Re: Getting IOCTL's into VFS File System Drivers

H. Peter Anvin (hpa@transmeta.com)
10 Nov 1999 22:35:19 GMT


Followup to: <3829EC80.8BE5F32B@timpanogas.com>
By author: "Jeff V. Merkey" <jmerkey@timpanogas.com>
In newsgroup: linux.dev.kernel
>
> Also,
>
> Along the same lines, it would be really cool if the fsck capability was
> made a part of the VFS as a function call (which is how it is in Windows
> 2000 FS drivers), so Linux could have a single FSCK utility that would
> do file system fixup on all of the FS's in the kernel, rather than
> requiring each FS to provide it's own. In the Microsoft Windows 2000
> Implementation, it's implemented as a single function call that gets
> invoked automatically (or manually) when a volume mount fails. They did
> it this way so that all their Windows tools would work with the
> different file system drivers without having to need a specially written
> program for each file system. They also have hooks for file system
> defrag, and backup/restore integrated into their IFS. If we could
> extend the VFS to do the same types of things, it would mean Linux would
> only need a single set of "generic" file system repair, defrag, and
> backup/restore utilities that would work with all the FS drivers in
> Linux.
>

You're kidding, right?!

This is definitely *not* kernel stuff. fsck is the same complexity no
matter where it lives, and it is complex enough that it has nothing to
do in the kernel.

"A specially written program" *IS* a driver. The fsck driver for a
filesystem (fsck.<fsname>) belongs in user space.

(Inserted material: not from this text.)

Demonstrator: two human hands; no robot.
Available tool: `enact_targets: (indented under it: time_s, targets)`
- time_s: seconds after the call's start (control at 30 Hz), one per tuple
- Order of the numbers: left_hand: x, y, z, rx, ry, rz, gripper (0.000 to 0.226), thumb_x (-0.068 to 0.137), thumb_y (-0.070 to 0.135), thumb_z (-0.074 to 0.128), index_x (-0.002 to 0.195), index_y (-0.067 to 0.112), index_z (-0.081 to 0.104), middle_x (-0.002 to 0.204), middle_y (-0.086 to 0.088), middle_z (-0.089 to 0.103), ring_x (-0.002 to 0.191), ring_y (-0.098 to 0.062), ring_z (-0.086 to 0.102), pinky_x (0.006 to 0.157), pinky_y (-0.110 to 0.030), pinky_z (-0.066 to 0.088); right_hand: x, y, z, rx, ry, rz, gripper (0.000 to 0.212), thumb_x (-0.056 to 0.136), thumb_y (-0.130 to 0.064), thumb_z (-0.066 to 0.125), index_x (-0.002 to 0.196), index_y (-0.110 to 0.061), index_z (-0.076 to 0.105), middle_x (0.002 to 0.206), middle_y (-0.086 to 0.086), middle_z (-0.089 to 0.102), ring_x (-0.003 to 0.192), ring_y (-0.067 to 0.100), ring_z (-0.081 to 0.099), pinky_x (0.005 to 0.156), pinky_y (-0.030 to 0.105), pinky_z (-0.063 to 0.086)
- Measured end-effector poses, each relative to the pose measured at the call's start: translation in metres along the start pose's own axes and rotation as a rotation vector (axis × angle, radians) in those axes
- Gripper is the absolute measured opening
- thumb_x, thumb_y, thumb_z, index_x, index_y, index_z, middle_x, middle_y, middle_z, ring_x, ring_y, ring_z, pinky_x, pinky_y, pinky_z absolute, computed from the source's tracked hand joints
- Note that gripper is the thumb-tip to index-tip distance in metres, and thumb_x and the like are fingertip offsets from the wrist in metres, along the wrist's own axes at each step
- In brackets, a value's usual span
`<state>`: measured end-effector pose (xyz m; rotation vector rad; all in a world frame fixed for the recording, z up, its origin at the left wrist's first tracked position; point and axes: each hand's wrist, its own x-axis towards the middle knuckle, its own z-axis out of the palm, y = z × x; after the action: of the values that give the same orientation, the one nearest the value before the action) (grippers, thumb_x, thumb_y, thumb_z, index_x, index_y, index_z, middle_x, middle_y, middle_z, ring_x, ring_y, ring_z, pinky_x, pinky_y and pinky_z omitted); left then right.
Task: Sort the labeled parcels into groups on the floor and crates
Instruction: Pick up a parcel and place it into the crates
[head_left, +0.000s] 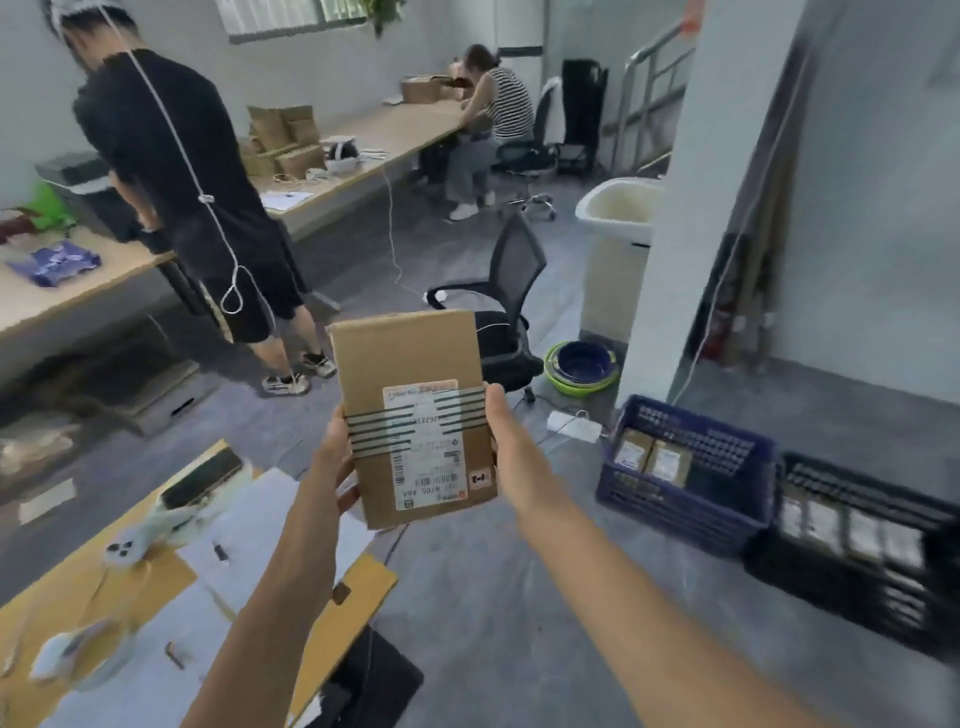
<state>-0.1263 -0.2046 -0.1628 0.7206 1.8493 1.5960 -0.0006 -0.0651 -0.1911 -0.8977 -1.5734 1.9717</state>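
Keep both long edges of the cardboard parcel (405, 353) firmly clasped, left grip (337, 457) curled round the left edge with fingers beneath and right grip (501, 431) grasping the right edge, and read the shipping label (423, 452) before choosing a group. Held in the air above the floor (493, 597), label face up, long axis running away from the body with the far end leaning slightly left, print seemingly upside down. Judging by similar labeled boxes in the blue crate (685, 499) and black crate (857, 571) at right, turn there and lower flat rather than drop.
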Motion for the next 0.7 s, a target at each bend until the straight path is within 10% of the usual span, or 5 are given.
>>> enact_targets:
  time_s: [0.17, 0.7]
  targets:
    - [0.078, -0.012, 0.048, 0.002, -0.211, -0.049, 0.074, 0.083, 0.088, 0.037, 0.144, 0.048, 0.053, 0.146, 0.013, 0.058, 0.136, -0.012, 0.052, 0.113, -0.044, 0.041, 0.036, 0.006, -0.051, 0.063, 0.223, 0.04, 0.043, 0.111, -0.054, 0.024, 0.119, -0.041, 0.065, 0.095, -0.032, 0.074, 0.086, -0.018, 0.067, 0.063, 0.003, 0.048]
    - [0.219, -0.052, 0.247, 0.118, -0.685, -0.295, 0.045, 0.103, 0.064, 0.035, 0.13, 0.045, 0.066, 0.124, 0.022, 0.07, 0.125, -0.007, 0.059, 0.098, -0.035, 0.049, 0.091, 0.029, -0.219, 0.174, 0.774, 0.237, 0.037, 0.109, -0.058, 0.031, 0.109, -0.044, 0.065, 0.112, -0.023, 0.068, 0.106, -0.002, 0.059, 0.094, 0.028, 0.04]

Backup/restore, however, is another issue. There is a standard
interface for that... it's called "the filesystem". It has been
argued that one thing that a backup utility would need that isn't
cleanly provided is a root-only open() flag to not set atime. (There
has been talks about adding hacks backup/restore of non-Unix
filesystems, but those hacks are inherently filesystem specific
anyway.)

-hpa

-- 
<hpa@transmeta.com> at work, <hpa@zytor.com> in private!
"Unix gives you enough rope to shoot yourself in the foot."